To the person who told me I've changed,
You’re right. You are completely, one hundred percent right. I have changed. In fact, I decided I’m going to write you a letter and tell you about all the things that have changed in me. Since you seem to believe that my change has been negative due to your lack of a place in it, and you chose to belittle, berate and attack me for it, you’re going to know just how happy I really am with my change. Then maybe, you can find the strength in yourself to make some changes, too.
I’m stronger.
You told me that talking to me was like talking to a brick wall. I take that as a huge compliment. For many years, talking to me was like talking to a stream. I took the good, the bad and the ugly and I ran with it. I let every single thing that was said to me flow straight to my heart. I spent my life focused on what people thought of me, and I let their comments mold who I was. No longer am I that person. I can take the insults with just as big of a smile as the compliments now. While you still, somehow, had the ability to make me feel horrible about myself for a fraction of time (kudos to you, by the way), I do not feel like any less of a person just because you view me that way. Which leads me to…
I’m confident.
For the first years of my life, I always believed I wasn’t as good as the people around me. I excelled at sports and I was smart, but someone was always better than me. Someone was always faster than me. Someone was always smarter than me. Someone was always prettier than me. When you’re growing up constantly comparing yourself to others - you’re continuously going to live your life feeling inadequate. With the help of some people very close to me, I’ve started realizing that my individuality is what makes me the best at my own game. I don’t need to be smarter, prettier or any -er than anyone else. I just have to be me. The ones who accept me are the people who are going to be in my life. The ones who try to change me are the ones I’m going to have to let go along the way. It sucks that you were once one of those people I held onto and now you’re gone, but I refuse to ever let anyone tell me that I’m not adequate and I don’t live up to their standards - because the only standards I have to live up to are the ones I set for myself.
I’m outgoing.
This is the part that killed you. This is the part that made you think I’d changed. You were right. This is the biggest change I’ve had in my life, and it came on so quickly that you’d think a light switch had been flipped in my brain. When you spend your life constantly thinking you’re not as good as anyone else - you really don’t want to put yourself out there. Going “out” seems like the worst idea in the world because you instantly feel like no one is going to like you. No one is going to want to say hello to you or strike up a conversation with you.

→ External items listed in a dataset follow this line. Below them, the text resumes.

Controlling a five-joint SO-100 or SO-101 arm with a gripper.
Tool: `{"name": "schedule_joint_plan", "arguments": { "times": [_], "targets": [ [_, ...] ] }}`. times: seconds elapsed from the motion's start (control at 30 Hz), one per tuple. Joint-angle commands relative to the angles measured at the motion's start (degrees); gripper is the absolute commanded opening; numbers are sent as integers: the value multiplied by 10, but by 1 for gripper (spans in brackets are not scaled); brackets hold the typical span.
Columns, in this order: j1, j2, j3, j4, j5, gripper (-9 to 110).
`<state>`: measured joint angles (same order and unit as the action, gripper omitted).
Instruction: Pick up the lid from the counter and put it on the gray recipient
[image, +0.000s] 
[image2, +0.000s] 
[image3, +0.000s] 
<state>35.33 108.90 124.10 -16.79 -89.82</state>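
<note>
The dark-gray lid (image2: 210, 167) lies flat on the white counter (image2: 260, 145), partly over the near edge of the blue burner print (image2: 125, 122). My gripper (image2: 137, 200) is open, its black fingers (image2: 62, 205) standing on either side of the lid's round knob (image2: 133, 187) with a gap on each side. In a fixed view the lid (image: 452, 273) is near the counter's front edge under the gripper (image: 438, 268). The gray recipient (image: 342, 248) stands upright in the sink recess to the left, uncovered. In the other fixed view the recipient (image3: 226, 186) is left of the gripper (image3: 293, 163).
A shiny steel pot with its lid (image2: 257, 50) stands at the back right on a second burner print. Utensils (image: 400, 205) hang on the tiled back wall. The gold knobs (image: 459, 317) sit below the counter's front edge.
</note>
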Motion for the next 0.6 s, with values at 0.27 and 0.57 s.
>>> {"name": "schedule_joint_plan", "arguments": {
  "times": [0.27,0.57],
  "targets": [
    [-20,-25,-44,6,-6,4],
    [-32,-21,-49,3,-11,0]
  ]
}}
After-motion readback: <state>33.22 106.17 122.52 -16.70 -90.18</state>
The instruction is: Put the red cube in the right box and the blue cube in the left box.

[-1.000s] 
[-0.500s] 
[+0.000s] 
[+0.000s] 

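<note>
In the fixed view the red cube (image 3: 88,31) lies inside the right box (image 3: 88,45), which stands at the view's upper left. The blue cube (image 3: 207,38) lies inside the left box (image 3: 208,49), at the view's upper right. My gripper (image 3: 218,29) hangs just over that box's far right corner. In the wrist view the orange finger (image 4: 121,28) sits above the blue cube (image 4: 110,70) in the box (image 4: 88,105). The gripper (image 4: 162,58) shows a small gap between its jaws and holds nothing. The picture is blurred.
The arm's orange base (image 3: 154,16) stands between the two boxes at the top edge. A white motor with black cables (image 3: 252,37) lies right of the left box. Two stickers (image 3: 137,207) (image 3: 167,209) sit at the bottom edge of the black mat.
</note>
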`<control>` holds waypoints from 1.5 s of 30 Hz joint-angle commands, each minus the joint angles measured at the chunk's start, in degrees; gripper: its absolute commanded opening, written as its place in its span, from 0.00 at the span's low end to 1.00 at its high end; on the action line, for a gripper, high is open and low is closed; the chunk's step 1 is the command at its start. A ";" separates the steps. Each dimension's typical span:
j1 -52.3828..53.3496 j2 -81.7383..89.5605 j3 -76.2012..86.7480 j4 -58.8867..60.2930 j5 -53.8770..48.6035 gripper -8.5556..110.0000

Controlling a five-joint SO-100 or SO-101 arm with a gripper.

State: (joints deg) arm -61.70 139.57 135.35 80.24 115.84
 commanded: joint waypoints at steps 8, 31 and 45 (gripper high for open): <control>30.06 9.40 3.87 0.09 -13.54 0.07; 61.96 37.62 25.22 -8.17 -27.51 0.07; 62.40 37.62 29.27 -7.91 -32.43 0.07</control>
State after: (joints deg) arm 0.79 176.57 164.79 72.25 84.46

Oh how wrong I was. This is where finding my confidence came into play. I like being out of the house now. I know, it’s weird. I was the world’s biggest hermit for the longest time, but I genuinely enjoy being out, being around new people, and making memories with people that could either be a story I tell when I’m older, or the people who will still be by my side when I’m older. I don’t want to sit at home and talk to the same people I’ve spoken to for years every single night. Humans are meant to be social. What are we doing if we waste our lives hiding inside, behind a computer screen, away from the world and all its stories to be made?
I’m done.
Here’s the part where you said I was the worst, and I’ll admit - I probably didn’t handle it in the kindest of ways. Every day became a constant struggle with you. You fought so hard for me to not change, to stay at home in my hidden dark corner so you wouldn’t lose me to the outside world. I decided that life wasn’t for me. I decided that I wanted to live while I was still young and able to do so. I decided that if one of my friends called me and said, “Let’s do something,” I was going to get off my couch and go. This turned into you believing that I was prioritizing them above you. You’re wrong. This was, is, and will always be me prioritizing myself, my livelihood and my happiness above yours. Perhaps that’s selfish, but I refuse to let you forever put me in a well-behaved little box just so you can get the attention you believe you deserve.
I wish you the best.
I wish you the best in your life, but I’m done changing things in my life for you. I’m ready to stop worrying about how you (or anyone else) feels about my life choices and start making my choices for myself. When things are good, I’m going to smile. When things suck, I’m going to just keep going until they’re good again. Never again will I allow someone to hold me back for their own agenda. I will always cherish the years we had and the bond we had as friends, but you’re right. I’ve changed. I feel more like me than I have in my entire existence, and you were too busy trying to put me back in your box to even try to get to know me.
Goodbye.
I hope your life is beautiful. I hope you find your purpose. I hope you find your meaning. I will always remember you as one of those I loved along the way. I just hope that someday, you find these things in yourself, as well. I assure you - feeling like you’ve finally truly discovered yourself is the most beautiful feeling in the world. I just hope you find the courage to climb out of your box to do it.